To use fresh flor de calabaza, there's a bit of prep work involved. You must first clean them of course. Then, remove the woody stems and the center from the flowers (my biology lessons and internet are failing me - stamens? pistils?). If you want to make them into the oh-so-beloved quesadillas, the flores get sliced and fried with onions, chile, tomato and garlic to become the filling.

Mexican culture and cuisine is overwhelmingly carnivorous, so when my uncle-in-law told me that the best thing he had ever eaten was a flor de calabaza quesadilla that he bought on the side of the road in some pueblo in Veracruz, well, that says a lot about the flavor of this little flower.

Wednesday, April 4, 2012

Milanesa Tortas

milanesa tortas
As a child, I always hated "Sandwich Night"; a few slices of cold cuts and some American cheese on a kaiser roll never really piqued my culinary interest. And while I have yielded on the cold cuts a bit in my culinary maturity (which would have happened a long time ago if my parents had involved roast beef and swiss cheese in the equation), the Mexican option of the "milanesa" sandwich has really changed my attitude towards sandwiches in general.

"Milanesa" is the term used to refer to a very thin piece of meat (any kind, beef, pork, chicken, etc..) that is breaded and fried (schnitzel, according to the dictionary). Milanesa beef or pork is most popular in the torta carts, and these are "torta cart" style of tortas (vs. "taqueria" style torta", which I will save for another day). That means more vegetable toppings, whole pieces of meat, and refried beans.

Ingredients
4 pork cutlets, pounded super thin and flat
milanesa tortas1 cup flour
1 egg
1 cup breadcrumbs (or Panko, if you like to be trendy)
salt and pepper
oil for frying
4 bolillos (or kaiser rolls, I guess)
butter
mayonnaise
1 cup refried beans
1/2 pound of quesillo (or any mild white melting cheese), sliced or shredded
1 tomato, sliced
1 avocado, sliced
1 red onion, sliced
1 can of chiles chipotles or jalapenos in vinegar

Directions

1 - Fry up your milanesas. Fill three shallow dishes with the flour, egg, and breadcrumbs, respectively, all seasoned to taste. Heat a half an inch of oil in a large skillet over medium heat. Dip the pork in the flour, then the egg, then the breadcrumbs. Cover completely. Fry the milanesas for about 4 to 5 minutes on each side.
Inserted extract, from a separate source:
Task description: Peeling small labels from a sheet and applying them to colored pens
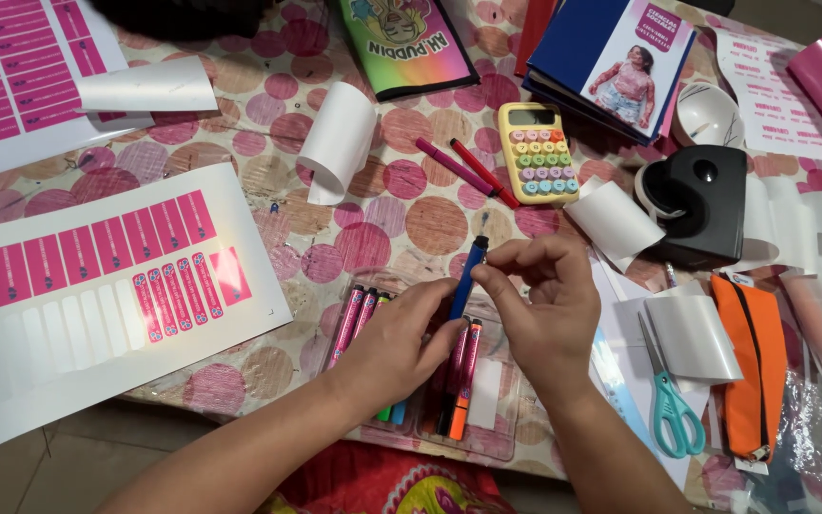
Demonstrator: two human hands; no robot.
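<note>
Blue marker [469, 276], slim and upright, pinched by left hand [401, 347] and right hand [544, 309].

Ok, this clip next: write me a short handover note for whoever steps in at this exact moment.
Left hand grips the lower end of a blue marker; right hand pinches its upper part, marker upright above the clear case.
Several markers with pink labels already lie in the case.
The sticker sheet to the left has one row partly peeled, with pink stickers remaining.
I cannot tell whether the blue marker carries a label.
Teal scissors and orange pouch lie to the right.
</note>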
Set aside.

2 - Fold/cut milanesas into sandwich size/shape pieces. Return each milanesa stack to a dry skillet over low heat. Place the cheese on top and cover the pan with foil to melt the cheese. Turn the heat off after a minute or so, and let the cheese keep melting.

3 - The rest is pretty much al gusto, but a complete sandwich (in my home) would have the bolillo toasted with a bit of butter; a smear of refried beans on one half and a smear of mayo on the other; a row of sliced onions, the meat and cheese; topped with tomatoes, avocados, and the chiles of your choice (but not both).

4 - The best way to do "Torta Night" is to set it up buffet style and let everyone put as much or as little of each of the toppings as they like, and then truly enjoy their torta milanesa.

milanesa tortas

PS - These have nothing to do with Milan; I have no idea why they are called that.